Problem to solve: Where the word "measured" appears in a line below, copy the whole line.

Material to process:
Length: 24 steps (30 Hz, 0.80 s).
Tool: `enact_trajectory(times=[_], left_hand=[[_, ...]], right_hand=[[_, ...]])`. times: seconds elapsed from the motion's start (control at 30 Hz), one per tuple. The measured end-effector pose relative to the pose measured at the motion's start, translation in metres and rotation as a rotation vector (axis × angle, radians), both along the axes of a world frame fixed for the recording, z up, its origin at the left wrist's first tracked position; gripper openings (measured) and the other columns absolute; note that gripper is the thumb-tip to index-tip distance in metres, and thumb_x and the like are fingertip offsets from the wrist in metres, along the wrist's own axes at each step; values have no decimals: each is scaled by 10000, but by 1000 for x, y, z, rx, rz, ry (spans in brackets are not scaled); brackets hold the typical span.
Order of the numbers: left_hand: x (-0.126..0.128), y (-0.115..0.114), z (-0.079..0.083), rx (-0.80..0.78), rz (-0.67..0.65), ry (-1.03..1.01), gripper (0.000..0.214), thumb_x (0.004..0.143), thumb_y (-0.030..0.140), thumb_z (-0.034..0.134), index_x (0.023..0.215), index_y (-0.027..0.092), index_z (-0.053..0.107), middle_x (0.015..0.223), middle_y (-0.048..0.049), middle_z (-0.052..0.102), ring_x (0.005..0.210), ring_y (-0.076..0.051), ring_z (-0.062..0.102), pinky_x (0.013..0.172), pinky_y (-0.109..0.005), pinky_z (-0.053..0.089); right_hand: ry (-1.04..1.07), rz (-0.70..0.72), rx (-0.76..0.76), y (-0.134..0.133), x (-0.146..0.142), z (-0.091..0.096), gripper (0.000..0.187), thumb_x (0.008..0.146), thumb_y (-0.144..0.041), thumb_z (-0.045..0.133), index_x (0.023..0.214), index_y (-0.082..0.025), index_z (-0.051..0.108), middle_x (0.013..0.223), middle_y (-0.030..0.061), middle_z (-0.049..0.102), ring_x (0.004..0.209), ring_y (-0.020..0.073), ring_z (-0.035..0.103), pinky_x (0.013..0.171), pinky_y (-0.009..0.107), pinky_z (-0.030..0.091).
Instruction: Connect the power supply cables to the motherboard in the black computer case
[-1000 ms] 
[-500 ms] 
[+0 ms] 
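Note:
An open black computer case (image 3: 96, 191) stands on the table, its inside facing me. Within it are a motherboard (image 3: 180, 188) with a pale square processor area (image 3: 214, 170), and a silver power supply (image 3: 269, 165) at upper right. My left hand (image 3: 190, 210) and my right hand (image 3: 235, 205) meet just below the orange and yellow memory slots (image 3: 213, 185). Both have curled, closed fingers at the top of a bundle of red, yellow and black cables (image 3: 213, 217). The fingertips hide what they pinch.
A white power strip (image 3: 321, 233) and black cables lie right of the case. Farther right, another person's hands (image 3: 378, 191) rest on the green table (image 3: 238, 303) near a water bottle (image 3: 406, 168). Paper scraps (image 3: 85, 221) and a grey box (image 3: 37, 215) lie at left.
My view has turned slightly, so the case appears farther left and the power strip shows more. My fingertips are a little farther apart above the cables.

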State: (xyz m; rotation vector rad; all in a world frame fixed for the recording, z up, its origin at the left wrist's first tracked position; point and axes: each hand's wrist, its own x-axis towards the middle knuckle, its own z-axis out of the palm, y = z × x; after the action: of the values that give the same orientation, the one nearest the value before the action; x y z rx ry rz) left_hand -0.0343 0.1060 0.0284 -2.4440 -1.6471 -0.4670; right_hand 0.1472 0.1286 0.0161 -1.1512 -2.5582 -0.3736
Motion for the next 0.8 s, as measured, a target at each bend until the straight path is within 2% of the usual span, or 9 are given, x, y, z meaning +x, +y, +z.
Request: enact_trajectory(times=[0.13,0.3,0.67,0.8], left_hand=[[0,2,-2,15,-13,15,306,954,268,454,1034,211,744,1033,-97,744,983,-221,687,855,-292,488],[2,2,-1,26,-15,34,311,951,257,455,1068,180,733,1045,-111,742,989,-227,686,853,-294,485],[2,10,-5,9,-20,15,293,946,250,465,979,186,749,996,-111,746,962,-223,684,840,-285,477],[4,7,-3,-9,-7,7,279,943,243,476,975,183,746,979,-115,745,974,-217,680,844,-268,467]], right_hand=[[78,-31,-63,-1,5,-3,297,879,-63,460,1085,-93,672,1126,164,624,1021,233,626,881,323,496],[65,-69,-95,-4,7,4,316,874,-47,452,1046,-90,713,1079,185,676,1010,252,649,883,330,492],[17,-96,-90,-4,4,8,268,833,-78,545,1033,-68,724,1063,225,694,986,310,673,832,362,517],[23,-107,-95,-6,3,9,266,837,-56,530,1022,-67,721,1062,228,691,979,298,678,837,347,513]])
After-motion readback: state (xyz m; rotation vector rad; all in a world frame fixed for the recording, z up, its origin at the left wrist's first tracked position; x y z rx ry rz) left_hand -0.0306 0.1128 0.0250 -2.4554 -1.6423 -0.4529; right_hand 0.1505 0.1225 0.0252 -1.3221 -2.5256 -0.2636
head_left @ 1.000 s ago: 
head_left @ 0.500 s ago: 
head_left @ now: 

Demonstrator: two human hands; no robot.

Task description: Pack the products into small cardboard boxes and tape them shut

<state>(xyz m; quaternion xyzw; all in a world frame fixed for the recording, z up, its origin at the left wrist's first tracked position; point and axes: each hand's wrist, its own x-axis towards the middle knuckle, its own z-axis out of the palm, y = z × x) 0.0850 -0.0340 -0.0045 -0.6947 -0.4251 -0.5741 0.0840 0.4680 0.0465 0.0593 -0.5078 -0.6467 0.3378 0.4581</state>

Exercise solution:
Tool: `enact_trajectory(times=[_], left_hand=[[_, ...]], right_hand=[[_, ...]])`. times: seconds elapsed from the motion's start (control at 30 Hz), one per tuple. The measured end-effector pose relative to the pose measured at the motion's start, translation in metres and rotation as a rotation vector (axis × angle, radians), both along the axes of a world frame fixed for the recording, z up, its origin at the left wrist's first tracked position; gripper openings (measured) and the other columns absolute; note that gripper is the thumb-tip to index-tip distance in metres, and thumb_x and the like are fingertip offsets from the wrist in metres, along the wrist's own axes at each step; values have no decimals: each is scaled by 10000, but by 1000 for x, y, z, rx, rz, ry (spans in brackets are not scaled); brackets hold the typical span.
Motion for the next 0.8 s, as measured, a target at each bend until the straight path is within 2% of the usual span, or 9 are given, x, y, z meaning +x, +y, +z.

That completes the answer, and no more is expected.